5 Things You Didn’t Know About Core Impact
You may have heard that Core Security’s Core Impact is an enterprise-grade penetration testing solution that uses same tactics and techniques as real-world attacks. You may have heard that it’s automated and easy-to-use, so teams of any prior skill level can leverage the same advanced attacks. And you may have even heard that it can automate routine tasks as part of the overall engagement, so more experienced testers can save time and energy for more complex tasks.
But there may be a few things you still haven’t heard.
Here are five features that everyone should know about Core Impact that distinguish it from other pen testing solutions and put it in a class all its own.
1. An Exploit Library Created and Managed by Experts
Today’s teams want to test their defenses against the best an adversary has to give, and to realistically emulate that test, a pen testing solution can’t be a hair behind in adversarial techniques. We employ expert writers and testers to ensure our attacks feel, look, and prove you like the real thing. Core Impact users don’t have to go through the time-consuming task of creating their own exploits or the hassle of getting an untested one pre-approved. After all, open-source exploits may be insecure, non-functional, or simply not available. Instead, Core Impact operators have access to our Core Certified Exploit Library, enabling them to leverage thoroughly vetted and validated attacks, updated regularly with exploits for critical vulnerabilities that are at risk of or are already being exploited in the wild.
2. A Safe Way to Simulate Ransomware Attacks
There is no teacher like experience, but when it comes to ransomware, who can afford the lesson? Thankfully, Core Security offers a way to simulate ransomware attacks to safely enable learning. The ransomware simulator can mimic the behavior of multiple ransomware families, encrypting user-specified files using a fully reversible symmetric key and exfiltrating mission critical data. Security teams can even create and leave an explanatory README file once the exercise has been completed, further emulating a real attack.

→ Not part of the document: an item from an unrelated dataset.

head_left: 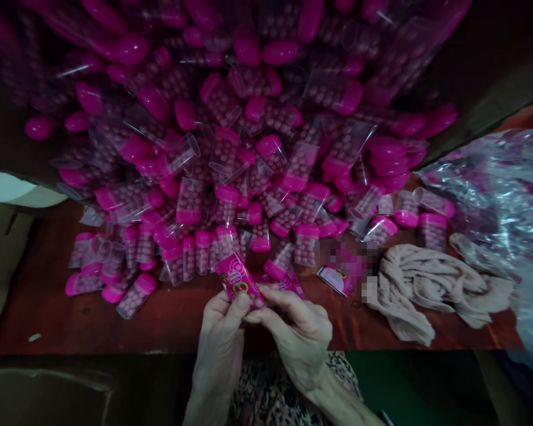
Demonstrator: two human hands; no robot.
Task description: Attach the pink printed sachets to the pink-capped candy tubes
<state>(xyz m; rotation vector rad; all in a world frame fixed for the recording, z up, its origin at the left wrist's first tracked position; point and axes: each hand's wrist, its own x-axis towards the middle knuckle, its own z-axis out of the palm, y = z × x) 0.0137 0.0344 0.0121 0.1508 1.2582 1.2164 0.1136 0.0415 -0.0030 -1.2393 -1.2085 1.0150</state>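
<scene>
Near the front edge of the table, my left hand (220,337) and my right hand (299,331) both grip a small pink printed packet (236,277). The left thumb presses on its printed face, while the right fingertips pinch its lower right end. Whatever is inside the packet is largely hidden. Just behind my hands lie another pink printed piece (291,283), partly covered, and a clear container (281,260) of small pink balls with a bright pink cap. More such containers stand and lie close by, among them one lying container (136,296) to the left.
A high heap of pink-capped containers (222,154) spills out of a dark box onto the reddish table (169,325). To the right lie a flat pink printed sleeve (342,275), a crumpled beige cloth (426,284) and shiny clear plastic (506,189).
</scene>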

3. Incorporation of Additional Testing Tools
Core Impact also pushes the envelope by extending its capabilities with other tools. For example, Impacket, a collection of Python classes for working with network protocols, has been fully incorporated into the product. As part of Core Impact, users can use Impacket’s functionality to automate certain attacks and modules. Impacket is a critical tool that facilitates Active Directory (AD) testing and enables users to work with Windows network protocols. This open-source tool (managed by Fortra) is the base for dozens of tools and scripts.
Users can also include additional modules, like BloodHound, a data analysis tool integration that identifies hidden relationships within an Active Directory environment.It uses analyzed data from AD to rapidly detect complex attack paths for privilege escalation, lateral movement, and high-value asset compromise.

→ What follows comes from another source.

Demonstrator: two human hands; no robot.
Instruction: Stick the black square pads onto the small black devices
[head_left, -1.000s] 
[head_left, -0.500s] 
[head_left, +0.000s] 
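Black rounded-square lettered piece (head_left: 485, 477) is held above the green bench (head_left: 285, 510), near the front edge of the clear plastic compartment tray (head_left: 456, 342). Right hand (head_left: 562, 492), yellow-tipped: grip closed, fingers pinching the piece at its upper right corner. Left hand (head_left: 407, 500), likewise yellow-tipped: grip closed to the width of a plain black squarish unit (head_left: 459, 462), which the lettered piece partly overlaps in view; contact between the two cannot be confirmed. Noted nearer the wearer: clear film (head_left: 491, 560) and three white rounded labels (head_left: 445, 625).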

4. A Visual Attack Map for Additional Insights
Visual Attack Map | Next, you can’t see where you’re going unless you know where you’ve been. That’s where Core Impact’s visual attack map comes into play. This network graph view displays a real-time overview of attack chains, pivoting and any other activities completed during testing, providing visual insight that allows security teams to better determine the best path forward in the testing engagement. This enhancement of Core Impact enables users to map and categorize every engagement in MITRE. Additionally, it provides reporting options that employ the MITRE ATT&CK Navigator layer output. A demo of these capabilities can be seen here.
5. Re-testing Capabilities to Validate Changes
Lastly, you may not know that Core Impact allows testers to efficiently re-test network and web assets that have previously been identified as vulnerable. Because the remediation responsibilities usually fall on a different team, remediation validation is an important step for penetration testers. Core Impact's Remediation Validator results will be output to a report, comparing new results with original results. In many cases, the Remediation Validator supports agent redeployment and remediation on testing scenarios where OS agents, WebApps agents, and Network SQL agents are used together to detect vulnerabilities.
The Proactive Approach to Cybersecurity
These additional features give Core Impact a competitive advantage over other tools in the market, empowering its users to rapidly detect the best paths to a company’s critical assets across multiple protocols and environments.
A successful penetration testing engagement has many different components and moving parts. It requires fast access to the best exploits, reducing downtime and increasing real-world credibility. It requires the ability to test your teams against a realistic ransomware scenario; data exfiltration, ransom note, and all. It requires the ability to test within Active Directory, a prime attacker target. Keeping track of attack progress in your head is no match for the organization and efficiency of a bespoke graphical map. And lastly, a pen test is only worthwhile if its results are note and recommendations are acted upon. Retesting is fundamental to staying ahead of attackers and truly implementing a proactive approach.
By using Core Impact and leveraging all of its capabilities, teams can do more than “perform a pen test.” They can establish a long-standing proactive security staple that will secure them a seat at the table no matter what attacks the future might bring.